--- START ---

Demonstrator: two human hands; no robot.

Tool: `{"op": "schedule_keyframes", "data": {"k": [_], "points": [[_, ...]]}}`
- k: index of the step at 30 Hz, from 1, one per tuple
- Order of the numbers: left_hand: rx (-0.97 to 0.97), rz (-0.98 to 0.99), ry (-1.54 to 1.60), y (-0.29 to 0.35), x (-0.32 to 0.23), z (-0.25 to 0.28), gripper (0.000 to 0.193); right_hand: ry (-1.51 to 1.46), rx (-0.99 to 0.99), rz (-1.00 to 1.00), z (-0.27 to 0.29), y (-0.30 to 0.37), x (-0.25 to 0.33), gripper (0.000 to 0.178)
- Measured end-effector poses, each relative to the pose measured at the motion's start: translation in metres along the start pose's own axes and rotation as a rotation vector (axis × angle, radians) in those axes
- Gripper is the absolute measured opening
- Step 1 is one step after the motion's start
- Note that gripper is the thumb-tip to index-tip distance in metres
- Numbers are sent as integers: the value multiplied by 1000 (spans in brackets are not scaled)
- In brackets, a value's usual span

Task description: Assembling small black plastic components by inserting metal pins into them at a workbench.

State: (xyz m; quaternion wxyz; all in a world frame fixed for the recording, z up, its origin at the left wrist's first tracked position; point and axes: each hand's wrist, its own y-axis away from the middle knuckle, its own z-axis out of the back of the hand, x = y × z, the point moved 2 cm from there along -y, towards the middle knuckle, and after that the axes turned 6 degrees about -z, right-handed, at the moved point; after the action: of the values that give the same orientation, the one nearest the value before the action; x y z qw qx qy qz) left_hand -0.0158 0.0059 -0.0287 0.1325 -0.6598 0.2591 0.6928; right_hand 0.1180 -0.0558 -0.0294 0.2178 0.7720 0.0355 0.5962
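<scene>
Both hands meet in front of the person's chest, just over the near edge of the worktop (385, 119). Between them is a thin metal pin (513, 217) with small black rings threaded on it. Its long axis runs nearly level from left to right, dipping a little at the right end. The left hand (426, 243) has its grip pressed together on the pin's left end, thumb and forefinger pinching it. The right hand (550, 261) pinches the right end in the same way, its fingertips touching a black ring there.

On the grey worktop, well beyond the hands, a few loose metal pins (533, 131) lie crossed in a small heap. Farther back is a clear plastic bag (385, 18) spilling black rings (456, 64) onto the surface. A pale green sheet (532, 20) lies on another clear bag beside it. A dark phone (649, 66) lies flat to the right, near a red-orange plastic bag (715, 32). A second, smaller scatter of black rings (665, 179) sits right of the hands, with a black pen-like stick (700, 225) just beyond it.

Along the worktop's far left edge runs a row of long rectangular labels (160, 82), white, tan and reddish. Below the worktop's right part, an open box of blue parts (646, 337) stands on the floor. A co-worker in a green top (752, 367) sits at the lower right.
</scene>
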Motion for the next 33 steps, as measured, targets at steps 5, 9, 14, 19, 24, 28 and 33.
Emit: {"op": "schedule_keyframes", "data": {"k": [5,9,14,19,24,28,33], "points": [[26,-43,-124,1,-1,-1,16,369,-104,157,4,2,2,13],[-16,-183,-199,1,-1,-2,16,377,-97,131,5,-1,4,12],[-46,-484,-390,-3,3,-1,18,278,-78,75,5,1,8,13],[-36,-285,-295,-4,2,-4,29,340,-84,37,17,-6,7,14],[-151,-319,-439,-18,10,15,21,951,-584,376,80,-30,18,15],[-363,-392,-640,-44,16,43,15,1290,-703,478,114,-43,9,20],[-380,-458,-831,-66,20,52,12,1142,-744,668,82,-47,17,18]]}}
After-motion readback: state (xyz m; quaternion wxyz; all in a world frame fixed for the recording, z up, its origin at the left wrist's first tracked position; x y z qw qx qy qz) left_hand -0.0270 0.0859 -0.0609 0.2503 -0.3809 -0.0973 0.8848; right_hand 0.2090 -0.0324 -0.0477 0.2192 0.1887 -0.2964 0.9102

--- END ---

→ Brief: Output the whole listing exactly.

→ Answer space:
Demonstrator: two human hands; no robot.

Tool: `{"op": "schedule_keyframes", "data": {"k": [_], "points": [[_, ...]]}}`
- k: index of the step at 30 Hz, from 1, one per tuple
- Order of the numbers: left_hand: rx (-0.97 to 0.97), rz (-0.98 to 0.99), ry (-1.54 to 1.60), y (-0.29 to 0.35), x (-0.32 to 0.23), z (-0.25 to 0.28), gripper (0.000 to 0.193); right_hand: ry (-1.51 to 1.46), rx (-0.99 to 0.99), rz (-1.00 to 1.00), z (-0.27 to 0.29), y (-0.30 to 0.37), x (-0.25 to 0.33), gripper (0.000 to 0.178)
- Measured end-effector poses, each relative to the pose measured at the motion's start: translation in metres along the start pose's own axes and rotation as a rotation vector (axis × angle, radians) in those axes
- Gripper is the absolute measured opening
- Step 1 is one step after the motion's start
- Note that gripper is the thumb-tip to index-tip distance in metres
- Numbers are sent as integers: the value multiplied by 1000 (spans in brackets are not scaled)
- In brackets, a value's usual span

Task description: Assembling small black plastic components by inserting metal pins into them at a workbench.

State: (xyz m; quaternion wxyz; all in a world frame fixed for the recording, z up, its origin at the left wrist's first tracked position; point and axes: each hand's wrist, its own y-axis away from the middle knuckle, its own z-axis out of the back of the hand, x = y × z, the point moved 2 cm from there along -y, towards the middle knuckle, and after that the axes turned 6 degrees about -z, right-handed, at the moved point; after the action: of the values that give the same orientation, the one nearest the value before the action; x y z qw qx qy qz) left_hand -0.0158 0.0059 -0.0287 0.1325 -0.6598 0.2591 0.6928; right_hand 0.1180 -0.0558 -0.0294 0.2178 0.7720 0.0355 0.5962
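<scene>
Both hands meet in front of the person's chest, just over the near edge of the worktop (385, 119). Between them is a thin metal pin (513, 217) with small black rings threaded on it. Its long axis runs nearly level from left to right, dipping a little at the right end. The left hand (426, 243) has its grip pressed together on the pin's left end, thumb and forefinger pinching it. The right hand (550, 261) pinches the right end in the same way, its fingertips touching a black ring there.

On the grey worktop, well beyond the hands, a few loose metal pins (533, 131) lie crossed in a small heap. Farther back is a clear plastic bag (385, 18) spilling black rings (456, 64) onto the surface. A pale green sheet (532, 20) lies on another clear bag beside it. A dark phone (649, 66) lies flat to the right, near a red-orange plastic bag (715, 32). A second, smaller scatter of black rings (665, 179) sits right of the hands, with a black pen-like stick (700, 225) just beyond it.

Along the worktop's far left edge runs a row of long rectangular labels (160, 82), white, tan and reddish. Below the worktop's right part, an open box of blue parts (646, 337) stands on the floor. A co-worker in a green top (752, 367) sits at the lower right.
</scene>
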Motion for the next 33 steps, as measured, targets at steps 5, 9, 14, 19, 24, 28 and 33.
Emit: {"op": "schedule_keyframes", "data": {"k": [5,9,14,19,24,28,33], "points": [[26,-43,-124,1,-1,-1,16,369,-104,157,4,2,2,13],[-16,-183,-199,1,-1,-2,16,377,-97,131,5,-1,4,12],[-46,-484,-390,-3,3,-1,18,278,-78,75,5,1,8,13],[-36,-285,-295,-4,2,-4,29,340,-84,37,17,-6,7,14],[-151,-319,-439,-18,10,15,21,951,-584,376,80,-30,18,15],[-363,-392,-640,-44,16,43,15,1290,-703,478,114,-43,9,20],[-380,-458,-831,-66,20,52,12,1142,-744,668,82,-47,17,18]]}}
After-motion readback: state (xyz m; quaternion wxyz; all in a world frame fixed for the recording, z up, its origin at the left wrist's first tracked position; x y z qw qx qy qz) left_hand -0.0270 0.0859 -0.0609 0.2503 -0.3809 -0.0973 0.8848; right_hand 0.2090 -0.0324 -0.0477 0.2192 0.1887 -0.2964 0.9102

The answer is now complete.